Look at the income statement under "Provision for Income Taxes". Oracle paid $166 million less in taxes this year from Q1 of last year, which is 43% of the earnings growth for Q1FY2018. At the 65% margin for SaaS that SC claims, $266 million of the income was from SaaS, and it's pretty clear that Netsuite is the bulk of that. $266 + $166 = $432. Given a 3 percent increase in revenue from on-prem maintenance and renewals, Oracle's high margin cash cow, there should be another $100 million in profit, bringing the total to $532 million. However, income growth from last year was only $378 million. The other parts of the business that are not SaaS and not on-prem renewals actually lost $154 million. I readily admit that this is an overly simplistic analysis, but my point is that clearly there is no organic growth. As the above analysis indicates, the profits from on renewals are going to go down in the coming quarters as Oracle is shrinking in new on-prem licenses.

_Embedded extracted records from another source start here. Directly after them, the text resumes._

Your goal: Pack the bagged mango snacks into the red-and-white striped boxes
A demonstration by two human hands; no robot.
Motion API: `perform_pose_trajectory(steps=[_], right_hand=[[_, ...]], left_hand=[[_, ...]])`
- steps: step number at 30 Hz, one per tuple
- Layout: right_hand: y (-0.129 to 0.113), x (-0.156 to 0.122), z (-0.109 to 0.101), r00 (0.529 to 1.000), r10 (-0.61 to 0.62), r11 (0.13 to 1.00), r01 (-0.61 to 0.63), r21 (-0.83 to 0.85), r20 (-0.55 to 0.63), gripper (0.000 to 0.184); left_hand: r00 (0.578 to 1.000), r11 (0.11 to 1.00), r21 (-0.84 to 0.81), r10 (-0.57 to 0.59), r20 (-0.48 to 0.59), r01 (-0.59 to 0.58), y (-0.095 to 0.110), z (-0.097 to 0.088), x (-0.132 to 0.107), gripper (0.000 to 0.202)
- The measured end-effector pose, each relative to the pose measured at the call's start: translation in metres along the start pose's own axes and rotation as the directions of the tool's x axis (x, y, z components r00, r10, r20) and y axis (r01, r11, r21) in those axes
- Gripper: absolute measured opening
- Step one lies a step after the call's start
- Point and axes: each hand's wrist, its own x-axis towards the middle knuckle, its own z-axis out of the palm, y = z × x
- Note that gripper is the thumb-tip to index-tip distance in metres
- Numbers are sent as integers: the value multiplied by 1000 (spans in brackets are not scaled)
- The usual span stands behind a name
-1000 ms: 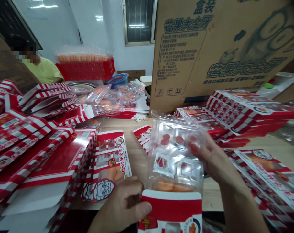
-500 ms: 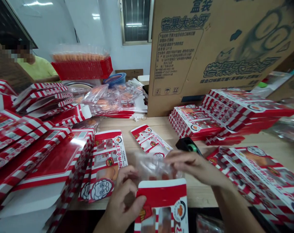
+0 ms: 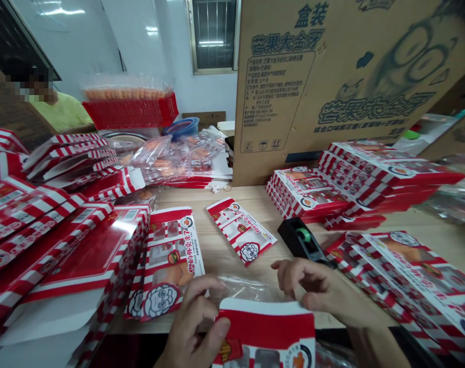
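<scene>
Our left hand grips the edge of the red-and-white carton, fingers closed. Our half-open right hand curls just above its rim, beside the clear plastic bag sticking out of the carton's open end.

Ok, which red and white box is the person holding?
The nearest one, the box gripped by the left hand, with a clear plastic bag at its top edge. All the other boxes lie on the table, untouched.
</scene>
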Motion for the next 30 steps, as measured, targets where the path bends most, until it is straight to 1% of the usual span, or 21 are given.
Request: perform_pose_trajectory(steps=[2,4,5,8,11,13,15,17,18,19,20,21,22,23,24,25,26,27,28,29,30], right_hand=[[4,0,4,998,-50,999,49,18,29,31],[7,-1,8,992,-93,995,91,28,90,37],[7,-1,10,990,-88,996,86,21,113,39],[6,-5,15,986,-41,999,42,-4,162,51],[1,-10,19,978,1,1000,1,-12,211,59],[-4,-13,23,977,64,998,-57,-41,206,57],[-10,-16,28,968,155,986,-139,-91,195,51],[-13,-18,32,960,209,974,-187,-129,185,46],[-14,-17,33,964,210,973,-189,-132,162,44],[-13,-15,33,974,193,977,-180,-111,121,43],[-12,-12,34,983,173,983,-168,-74,59,44],[-10,-6,33,986,167,986,-167,-29,-20,44],[-8,3,32,978,178,984,-176,27,-106,44],[-6,15,31,961,202,978,-190,83,-190,45],[-4,30,30,936,230,971,-203,127,-265,45],[-1,48,30,912,249,966,-209,152,-328,46],[1,68,32,890,252,966,-205,160,-380,47],[5,90,34,884,240,969,-195,149,-401,48],[8,112,39,887,221,974,-183,132,-405,47],[13,134,45,894,202,979,-172,109,-401,46],[19,156,51,900,182,983,-164,80,-395,44]], left_hand=[[1000,1000,9,1,-31,-1,3,-1,4,16],[999,999,-40,21,-31,-22,5,0,8,17],[999,997,-76,31,-23,-33,6,0,10,18],[1000,991,-133,23,-11,-24,8,2,15,21],[998,990,-139,-13,-65,4,8,4,17,27],[995,988,-149,-47,-85,34,6,6,16,29],[993,982,-178,-72,-92,55,1,9,12,29],[990,973,-226,-73,-120,45,-2,12,8,27],[987,967,-248,-92,-132,57,-2,13,6,26],[981,961,-261,-134,-142,93,-2,14,5,23],[965,952,-263,-202,-166,154,-1,13,4,19],[936,942,-253,-277,-216,220,1,11,4,12],[899,935,-226,-332,-287,273,3,7,4,6],[861,936,-182,-349,-370,302,5,1,4,12],[834,947,-115,-318,-451,299,7,-7,5,22],[831,962,-22,-247,-499,273,9,-16,6,29],[863,970,95,-150,-482,222,10,-25,7,33],[915,963,227,-43,-402,144,11,-33,8,34],[960,934,353,56,-273,46,10,-41,9,32],[984,884,465,127,-122,-56,8,-46,10,29],[985,817,554,169,33,-159,5,-49,10,26]])
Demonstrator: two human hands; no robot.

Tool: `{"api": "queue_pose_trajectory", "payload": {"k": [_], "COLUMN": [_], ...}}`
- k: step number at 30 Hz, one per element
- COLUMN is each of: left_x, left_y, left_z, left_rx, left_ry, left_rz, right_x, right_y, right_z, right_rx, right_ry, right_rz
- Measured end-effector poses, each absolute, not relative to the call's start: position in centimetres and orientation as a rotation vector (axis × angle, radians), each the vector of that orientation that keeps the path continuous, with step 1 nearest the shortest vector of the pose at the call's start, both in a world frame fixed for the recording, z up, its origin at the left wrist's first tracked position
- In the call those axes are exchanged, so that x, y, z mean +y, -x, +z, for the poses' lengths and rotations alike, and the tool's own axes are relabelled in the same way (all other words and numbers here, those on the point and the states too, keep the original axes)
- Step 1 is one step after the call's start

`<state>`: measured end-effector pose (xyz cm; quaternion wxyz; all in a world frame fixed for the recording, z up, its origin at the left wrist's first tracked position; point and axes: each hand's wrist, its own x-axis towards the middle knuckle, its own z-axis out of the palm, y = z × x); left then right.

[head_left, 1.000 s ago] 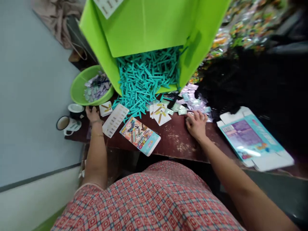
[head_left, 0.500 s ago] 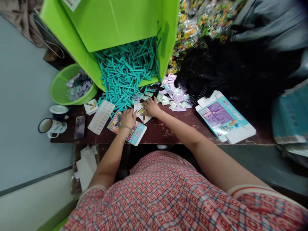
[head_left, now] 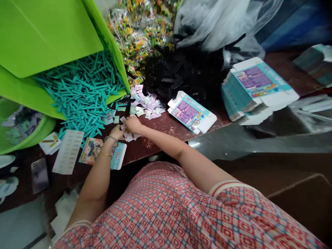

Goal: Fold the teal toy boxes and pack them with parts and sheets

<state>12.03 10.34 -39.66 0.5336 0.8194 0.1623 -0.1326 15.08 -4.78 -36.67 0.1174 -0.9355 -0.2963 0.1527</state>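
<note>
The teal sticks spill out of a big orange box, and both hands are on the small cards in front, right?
Not orange: the head view shows the box is bright green. The teal sticks do spill from it, and the left hand and right hand are on the small cards in front.

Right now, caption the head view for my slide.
Left hand and right hand close together on small cards beside teal sticks spilled from a green box.

No wording can be read. The flat turquoise-and-purple cardboard carton, the stack of matching folded cartons, the colourful glossy card and the small white printed cards all carry print, but it is too small and blurred.
</note>
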Motion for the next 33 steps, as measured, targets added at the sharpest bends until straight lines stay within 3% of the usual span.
{"api": "queue_pose_trajectory", "payload": {"k": [4,8,13,17,21,33], "left_x": [7.9,4.0,-1.0,-1.8,-2.6,-2.5], "left_y": [-9.2,-4.8,-1.0,-1.6,-2.3,1.2], "left_z": [-38.8,-38.3,-40.1,-41.8,-42.8,-45.5], "left_rx": [0.407,0.046,-0.149,0.124,0.024,0.114], "left_ry": [-1.953,-2.142,-2.487,-2.712,-2.752,-2.112], "left_rz": [-0.556,-0.373,-0.183,-0.126,-0.186,-0.055], "right_x": [-10.0,-17.4,-23.4,-23.4,-20.9,-21.2], "right_y": [-15.2,-15.4,-10.3,-4.7,-2.3,-3.0], "right_z": [-35.3,-35.2,-38.4,-42.7,-44.8,-42.2], "right_rx": [-0.915,-0.915,-0.702,-0.407,-0.228,-0.153], "right_ry": [2.652,2.524,2.668,2.677,2.698,2.653], "right_rz": [0.564,0.617,0.169,-0.005,0.05,0.215]}}
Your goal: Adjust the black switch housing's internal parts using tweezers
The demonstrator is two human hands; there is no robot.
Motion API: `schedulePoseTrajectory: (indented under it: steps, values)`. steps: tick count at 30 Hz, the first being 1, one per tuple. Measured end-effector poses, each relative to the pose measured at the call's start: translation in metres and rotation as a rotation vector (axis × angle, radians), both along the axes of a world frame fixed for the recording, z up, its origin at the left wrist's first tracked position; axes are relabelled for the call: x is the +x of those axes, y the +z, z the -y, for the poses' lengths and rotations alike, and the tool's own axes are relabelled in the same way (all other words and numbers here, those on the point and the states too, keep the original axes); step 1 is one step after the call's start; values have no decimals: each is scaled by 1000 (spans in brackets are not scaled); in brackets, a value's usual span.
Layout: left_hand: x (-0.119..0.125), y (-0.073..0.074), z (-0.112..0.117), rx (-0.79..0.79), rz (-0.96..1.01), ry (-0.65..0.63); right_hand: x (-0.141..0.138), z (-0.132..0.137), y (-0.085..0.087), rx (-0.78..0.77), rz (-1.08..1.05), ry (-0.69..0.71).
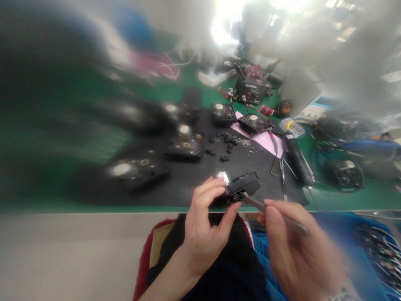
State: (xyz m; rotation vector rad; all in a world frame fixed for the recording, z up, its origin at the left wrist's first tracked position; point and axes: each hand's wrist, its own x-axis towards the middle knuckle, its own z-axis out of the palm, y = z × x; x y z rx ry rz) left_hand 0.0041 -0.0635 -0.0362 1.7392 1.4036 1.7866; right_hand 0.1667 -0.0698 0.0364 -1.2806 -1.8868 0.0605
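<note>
My left hand grips a black plastic housing above the front edge of the mat, fingers on its far side and thumb underneath. A white part sticks up from the housing beside my fingertips. In my right hand is a slim grey metal tool, pinched between thumb and fingers; its exact kind is unclear. Its tip meets the lower side of the housing, near my left thumb. Several small black parts and a scatter of small pale pins or screws lie beyond my hands.
More black housings with white knobs stand on the black mat, blurred at left. Pliers, a black cylindrical tool and thin metal tools lie right. Behind is a black control box. A blue crate sits below, right.
</note>
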Motion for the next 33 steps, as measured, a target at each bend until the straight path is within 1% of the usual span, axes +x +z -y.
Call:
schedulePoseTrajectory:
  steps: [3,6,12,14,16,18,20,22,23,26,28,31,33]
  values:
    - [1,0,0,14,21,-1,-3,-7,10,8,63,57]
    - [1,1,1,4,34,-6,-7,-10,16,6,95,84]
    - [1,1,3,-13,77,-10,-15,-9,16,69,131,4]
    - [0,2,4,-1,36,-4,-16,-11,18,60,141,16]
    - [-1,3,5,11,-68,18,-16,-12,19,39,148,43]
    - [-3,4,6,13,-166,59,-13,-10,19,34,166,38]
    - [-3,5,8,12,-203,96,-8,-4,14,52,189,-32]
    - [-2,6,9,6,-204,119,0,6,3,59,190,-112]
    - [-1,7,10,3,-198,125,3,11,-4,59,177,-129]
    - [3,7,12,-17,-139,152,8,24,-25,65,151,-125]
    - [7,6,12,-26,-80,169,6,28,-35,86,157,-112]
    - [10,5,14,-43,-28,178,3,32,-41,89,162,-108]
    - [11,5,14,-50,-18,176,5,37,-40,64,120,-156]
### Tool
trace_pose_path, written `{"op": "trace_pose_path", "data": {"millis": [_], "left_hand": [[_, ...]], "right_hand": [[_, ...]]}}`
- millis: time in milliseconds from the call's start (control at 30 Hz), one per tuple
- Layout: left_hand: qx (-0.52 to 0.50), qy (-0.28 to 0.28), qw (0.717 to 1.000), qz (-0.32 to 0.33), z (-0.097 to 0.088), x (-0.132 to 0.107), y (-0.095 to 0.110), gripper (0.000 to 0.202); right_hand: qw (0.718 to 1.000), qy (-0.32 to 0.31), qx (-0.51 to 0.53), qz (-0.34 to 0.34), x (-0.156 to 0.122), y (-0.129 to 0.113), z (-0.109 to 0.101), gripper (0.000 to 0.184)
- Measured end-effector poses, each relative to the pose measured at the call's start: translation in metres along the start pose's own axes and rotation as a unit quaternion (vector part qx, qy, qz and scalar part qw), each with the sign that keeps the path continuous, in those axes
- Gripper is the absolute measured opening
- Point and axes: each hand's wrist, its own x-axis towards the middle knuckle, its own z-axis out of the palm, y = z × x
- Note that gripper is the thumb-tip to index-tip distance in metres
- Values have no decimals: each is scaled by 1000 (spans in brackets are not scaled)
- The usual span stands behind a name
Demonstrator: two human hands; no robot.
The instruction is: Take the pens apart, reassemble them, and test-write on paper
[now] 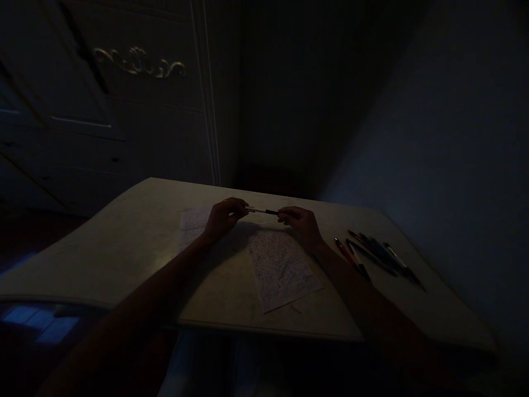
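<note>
In dim light, my left hand (225, 216) and my right hand (301, 225) hold a pen (261, 210) between them, level above a pale table (124, 248). Left fingers pinch the pen's light end. Right fingers pinch its dark end. Under and in front of my hands lies a scribbled sheet of paper (281, 267). A second sheet (192, 226) lies partly hidden behind my left wrist.
Several pens (378, 255), red, blue and dark, lie in a loose row on the table to the right of my right forearm. A panelled cabinet (124, 110) with a carved ornament stands behind the table. A plain wall (454, 165) rises at right.
</note>
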Motion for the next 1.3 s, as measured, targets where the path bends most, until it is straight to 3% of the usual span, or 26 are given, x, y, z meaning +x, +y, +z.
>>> {"op": "trace_pose_path", "data": {"millis": [300, 400, 467, 567, 633, 733, 933, 1000, 1167, 1300], "left_hand": [[-112, -41, 992, -43, 4, 0, 10, 20], [-137, -14, 988, -67, 5, 2, 9, 51], [-118, 5, 989, -93, 4, 4, 6, 59], [-60, -3, 990, -128, 2, 4, 4, 44], [-31, -31, 990, -132, 1, 3, 5, 44], [-26, -53, 992, -113, 0, 2, 9, 38], [-19, -39, 998, -51, -3, 1, 5, 22], [-24, -47, 998, -35, -2, 1, 2, 24], [-78, -30, 995, -63, 5, 1, -4, 67], [-22, -37, 994, -99, 5, 1, -4, 39]], "right_hand": [[1000, 19, -5, 15, -3, -5, 9, 25], [999, 37, -5, 10, -1, -2, 8, 29], [999, 51, -9, 2, 1, 0, 7, 30], [998, 59, -15, -13, 2, 1, 6, 28], [998, 59, -23, -22, 1, 0, 6, 25], [998, 51, -30, -23, -1, -2, 4, 24], [998, 27, -48, -6, -3, 1, 1, 26], [998, 33, -52, -5, -2, 1, 1, 26], [997, 53, -55, -23, -1, -2, 1, 27], [996, 65, -52, -27, -1, -5, 2, 27]]}}
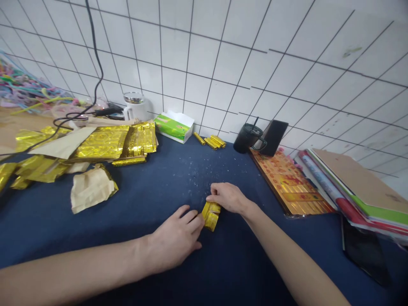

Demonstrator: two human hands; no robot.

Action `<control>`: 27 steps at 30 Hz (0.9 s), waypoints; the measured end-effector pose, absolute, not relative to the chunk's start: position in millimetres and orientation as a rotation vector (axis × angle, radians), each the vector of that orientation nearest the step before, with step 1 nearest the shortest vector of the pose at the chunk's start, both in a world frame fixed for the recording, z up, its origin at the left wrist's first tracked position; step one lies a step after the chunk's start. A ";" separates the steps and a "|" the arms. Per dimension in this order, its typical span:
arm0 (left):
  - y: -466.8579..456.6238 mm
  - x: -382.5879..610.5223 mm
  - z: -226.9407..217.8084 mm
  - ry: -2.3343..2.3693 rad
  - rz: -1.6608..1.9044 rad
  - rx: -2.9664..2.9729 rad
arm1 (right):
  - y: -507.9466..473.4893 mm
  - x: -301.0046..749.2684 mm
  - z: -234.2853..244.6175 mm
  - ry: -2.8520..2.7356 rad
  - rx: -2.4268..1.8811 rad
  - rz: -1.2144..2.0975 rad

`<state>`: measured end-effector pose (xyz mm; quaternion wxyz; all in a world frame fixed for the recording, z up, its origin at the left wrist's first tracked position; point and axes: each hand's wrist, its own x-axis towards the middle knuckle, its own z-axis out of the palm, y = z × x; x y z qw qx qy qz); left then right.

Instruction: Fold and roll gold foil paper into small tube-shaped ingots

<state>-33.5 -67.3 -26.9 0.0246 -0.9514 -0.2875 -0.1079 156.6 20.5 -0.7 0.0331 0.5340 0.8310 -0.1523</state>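
A folded gold-foil packet lies between the hands on the navy cloth-covered bench, its long axis tilted away from the person. The closed right hand grips its far end; the half-open left hand touches its nearer left side.

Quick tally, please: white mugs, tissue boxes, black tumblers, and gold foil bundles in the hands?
White mug: 1
Tissue box: 1
Black tumbler: 1
Gold foil bundle: 1
Total: 4
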 end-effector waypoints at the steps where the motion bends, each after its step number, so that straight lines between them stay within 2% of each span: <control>1: -66.6 -34.7 -25.9 -0.896 -0.337 -2.939 | 18.5 156.5 -0.4 2.550 1.662 -0.448; 7: -42.3 -46.4 -18.8 -0.931 -0.339 -2.850 | -5.8 160.2 -2.2 2.477 1.823 -0.306; 11: -27.2 -46.6 -15.4 -0.948 -0.296 -2.809 | -26.0 163.1 -9.6 2.418 1.963 -0.092; 15: -25.4 -42.1 -17.1 -0.955 -0.289 -2.797 | -36.8 160.9 -12.2 2.793 1.820 0.128; 20: -24.7 -41.5 -25.5 -0.886 -0.281 -2.775 | -41.7 151.2 -6.7 3.084 1.385 -0.169; 27: -23.7 -42.1 -25.6 -0.904 -0.292 -2.803 | -43.9 172.6 -1.5 3.017 1.307 -0.225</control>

Here's another interesting thing from the income statement: Sales/Marketing and R&D costs remained the same over last year. Wait a minute, didn't Oracle say that they hired thousands of new cloud salespeople? The cost of layoffs is included in the "restructuring" item, so why didn't Sales/Marketing costs increase? No other explanation - there must have been very significant attrition from last year. If everything is so great, why are so many people leaving? Also, if LE says the company must now grow organically without acquisitions, how is this going to happen without increasing R&D?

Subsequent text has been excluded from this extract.